Staying true to a documented process helps to create an in-built risk control, especially in more challenging environments, by preventing managers from buying stocks for the wrong reasons.

Documenting an investment process and having it reviewed internally on a regular basis at Liontrust is a good discipline to go through. This prompts fund managers to review all aspects of how they manage money.  

This also means you, as an investor in our funds, know exactly how each team will manage your money. This helps you in blending our funds with others within your investment portfolio. We believe that good and robust processes have the potential to deliver excellent long-term returns.

Risk management of our funds

Liontrust ensures that appropriate and prudent levels of risk are taken to meet the investment objective and policy of our funds.

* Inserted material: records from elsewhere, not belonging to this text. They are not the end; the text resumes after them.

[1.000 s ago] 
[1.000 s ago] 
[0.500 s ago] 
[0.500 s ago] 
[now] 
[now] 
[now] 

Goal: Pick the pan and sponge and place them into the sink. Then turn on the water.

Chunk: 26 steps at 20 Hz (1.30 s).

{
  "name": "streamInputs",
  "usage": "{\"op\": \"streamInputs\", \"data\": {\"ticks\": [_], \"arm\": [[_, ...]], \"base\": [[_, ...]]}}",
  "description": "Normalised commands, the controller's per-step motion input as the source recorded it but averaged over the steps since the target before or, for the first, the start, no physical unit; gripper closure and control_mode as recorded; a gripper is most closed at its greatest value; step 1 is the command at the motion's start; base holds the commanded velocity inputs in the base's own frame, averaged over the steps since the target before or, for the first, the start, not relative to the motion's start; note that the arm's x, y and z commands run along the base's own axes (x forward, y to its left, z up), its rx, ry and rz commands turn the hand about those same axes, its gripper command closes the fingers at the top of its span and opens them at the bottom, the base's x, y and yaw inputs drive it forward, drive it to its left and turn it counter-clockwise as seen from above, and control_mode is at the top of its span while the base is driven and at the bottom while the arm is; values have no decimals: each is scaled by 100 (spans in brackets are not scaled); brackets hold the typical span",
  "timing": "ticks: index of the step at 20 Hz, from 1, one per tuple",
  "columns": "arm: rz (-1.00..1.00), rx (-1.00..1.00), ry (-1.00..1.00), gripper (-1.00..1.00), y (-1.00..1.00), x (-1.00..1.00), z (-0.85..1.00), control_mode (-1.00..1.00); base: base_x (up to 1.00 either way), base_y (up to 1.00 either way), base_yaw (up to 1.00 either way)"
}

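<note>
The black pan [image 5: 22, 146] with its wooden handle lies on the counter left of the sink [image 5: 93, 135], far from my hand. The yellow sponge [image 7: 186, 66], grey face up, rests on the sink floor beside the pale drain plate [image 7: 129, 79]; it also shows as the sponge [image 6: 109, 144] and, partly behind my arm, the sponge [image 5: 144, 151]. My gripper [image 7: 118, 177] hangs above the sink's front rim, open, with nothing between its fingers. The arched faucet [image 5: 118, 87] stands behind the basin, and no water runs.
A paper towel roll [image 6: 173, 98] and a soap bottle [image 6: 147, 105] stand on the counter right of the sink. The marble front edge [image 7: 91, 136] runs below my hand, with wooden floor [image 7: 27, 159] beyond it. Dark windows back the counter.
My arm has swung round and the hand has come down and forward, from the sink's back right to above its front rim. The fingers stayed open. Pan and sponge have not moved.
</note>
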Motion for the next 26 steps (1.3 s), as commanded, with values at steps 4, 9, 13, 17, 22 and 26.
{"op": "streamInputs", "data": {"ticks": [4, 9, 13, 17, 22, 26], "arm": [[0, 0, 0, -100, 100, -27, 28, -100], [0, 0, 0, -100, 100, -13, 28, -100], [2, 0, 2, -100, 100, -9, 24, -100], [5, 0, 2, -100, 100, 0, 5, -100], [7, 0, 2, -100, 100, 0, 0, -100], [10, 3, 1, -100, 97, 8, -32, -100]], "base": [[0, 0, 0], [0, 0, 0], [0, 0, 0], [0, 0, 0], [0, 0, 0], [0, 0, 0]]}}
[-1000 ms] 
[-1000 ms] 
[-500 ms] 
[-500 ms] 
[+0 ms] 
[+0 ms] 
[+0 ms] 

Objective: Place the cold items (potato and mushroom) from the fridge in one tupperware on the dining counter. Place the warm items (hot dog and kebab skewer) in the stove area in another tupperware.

Liontrust has a Portfolio Risk Committee (PRC) to oversee the management of portfolio risk throughout the business and uses a Risk Management Process (RMP) to monitor and measure the risk of a fund’s positions and their contribution to the overall risk profile of a fund. 

In general, risk within a fund is controlled and monitored in two ways:

  1. the Investment Process 
  2. Predetermined risk controls and limits

Every Liontrust fund goes through a formal product approval process to ensure all necessary considerations are made, which include ensuring that all investment products have an appropriate risk profile for the typical investor and there is adequate disclosure in the fund documentation so investors can make informed choices concerning risks. Liontrust will consider appropriate limits to ensure a fund’s exposures are consistent with the regulations and its investment objectives. 

For each fund, a profile of a typical investor is considered and the fund must be managed with the profile in mind. The profile will include an investment style, a recommended minimum holding period and an expected volatility range. 

The PRC meets at least monthly to ensure that all the monitored risk controls are in place, the risk limits are appropriate and reports on the various aspects and activities discussed.